- Task item:
Reproduce the material that follows exactly, with no line left out.
+++
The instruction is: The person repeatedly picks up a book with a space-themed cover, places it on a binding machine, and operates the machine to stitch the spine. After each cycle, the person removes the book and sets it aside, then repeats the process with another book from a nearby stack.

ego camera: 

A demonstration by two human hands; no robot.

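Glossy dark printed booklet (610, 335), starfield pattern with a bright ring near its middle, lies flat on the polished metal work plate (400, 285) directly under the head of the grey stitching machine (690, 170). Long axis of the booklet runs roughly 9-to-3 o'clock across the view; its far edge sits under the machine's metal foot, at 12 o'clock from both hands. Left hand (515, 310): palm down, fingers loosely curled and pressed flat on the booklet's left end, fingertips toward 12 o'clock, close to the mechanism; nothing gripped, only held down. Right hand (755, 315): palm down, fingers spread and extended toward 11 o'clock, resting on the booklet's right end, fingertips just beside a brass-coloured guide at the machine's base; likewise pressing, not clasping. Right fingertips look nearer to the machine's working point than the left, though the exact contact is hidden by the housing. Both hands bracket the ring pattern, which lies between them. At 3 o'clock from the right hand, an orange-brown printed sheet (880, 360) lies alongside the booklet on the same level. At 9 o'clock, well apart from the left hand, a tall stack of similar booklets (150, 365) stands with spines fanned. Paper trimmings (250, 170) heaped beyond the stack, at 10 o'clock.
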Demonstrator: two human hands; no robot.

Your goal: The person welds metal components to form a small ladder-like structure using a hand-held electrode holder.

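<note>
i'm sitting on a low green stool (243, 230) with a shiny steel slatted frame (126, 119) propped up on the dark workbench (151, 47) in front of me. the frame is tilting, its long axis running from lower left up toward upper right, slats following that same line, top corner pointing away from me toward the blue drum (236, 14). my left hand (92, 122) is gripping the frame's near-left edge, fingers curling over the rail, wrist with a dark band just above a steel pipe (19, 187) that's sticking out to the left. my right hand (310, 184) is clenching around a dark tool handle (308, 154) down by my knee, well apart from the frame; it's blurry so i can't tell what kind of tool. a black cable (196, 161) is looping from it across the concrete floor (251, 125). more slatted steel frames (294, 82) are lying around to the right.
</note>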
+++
- Solved exercise:
The instruction is: The person repeatedly picks up a book with a space-themed cover, places it on a binding machine, and operates the machine to stitch the spine. After each cycle, the person removes the book and sets it aside, then repeats the process with another book from a nearby stack.

ego camera: 

A demonstration by two human hands; no robot.

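Glossy dark printed booklet (610, 335), starfield pattern with a bright ring near its middle, lies flat on the polished metal work plate (400, 285) directly under the head of the grey stitching machine (690, 170). Long axis of the booklet runs roughly 9-to-3 o'clock across the view; its far edge sits under the machine's metal foot, at 12 o'clock from both hands. Left hand (515, 310): palm down, fingers loosely curled and pressed flat on the booklet's left end, fingertips toward 12 o'clock, close to the mechanism; nothing gripped, only held down. Right hand (755, 315): palm down, fingers spread and extended toward 11 o'clock, resting on the booklet's right end, fingertips just beside a brass-coloured guide at the machine's base; likewise pressing, not clasping. Right fingertips look nearer to the machine's working point than the left, though the exact contact is hidden by the housing. Both hands bracket the ring pattern, which lies between them. At 3 o'clock from the right hand, an orange-brown printed sheet (880, 360) lies alongside the booklet on the same level. At 9 o'clock, well apart from the left hand, a tall stack of similar booklets (150, 365) stands with spines fanned. Paper trimmings (250, 170) heaped beyond the stack, at 10 o'clock.
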Demonstrator: two human hands; no robot.

Your goal: The person welds metal components to form a small ladder-like structure using a hand-held electrode holder.

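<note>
i'm sitting on a low green stool (243, 230) with a shiny steel slatted frame (126, 119) propped up on the dark workbench (151, 47) in front of me. the frame is tilting, its long axis running from lower left up toward upper right, slats following that same line, top corner pointing away from me toward the blue drum (236, 14). my left hand (92, 122) is gripping the frame's near-left edge, fingers curling over the rail, wrist with a dark band just above a steel pipe (19, 187) that's sticking out to the left. my right hand (310, 184) is clenching around a dark tool handle (308, 154) down by my knee, well apart from the frame; it's blurry so i can't tell what kind of tool. a black cable (196, 161) is looping from it across the concrete floor (251, 125). more slatted steel frames (294, 82) are lying around to the right.
</note>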

The answer has been given, and the exercise is complete.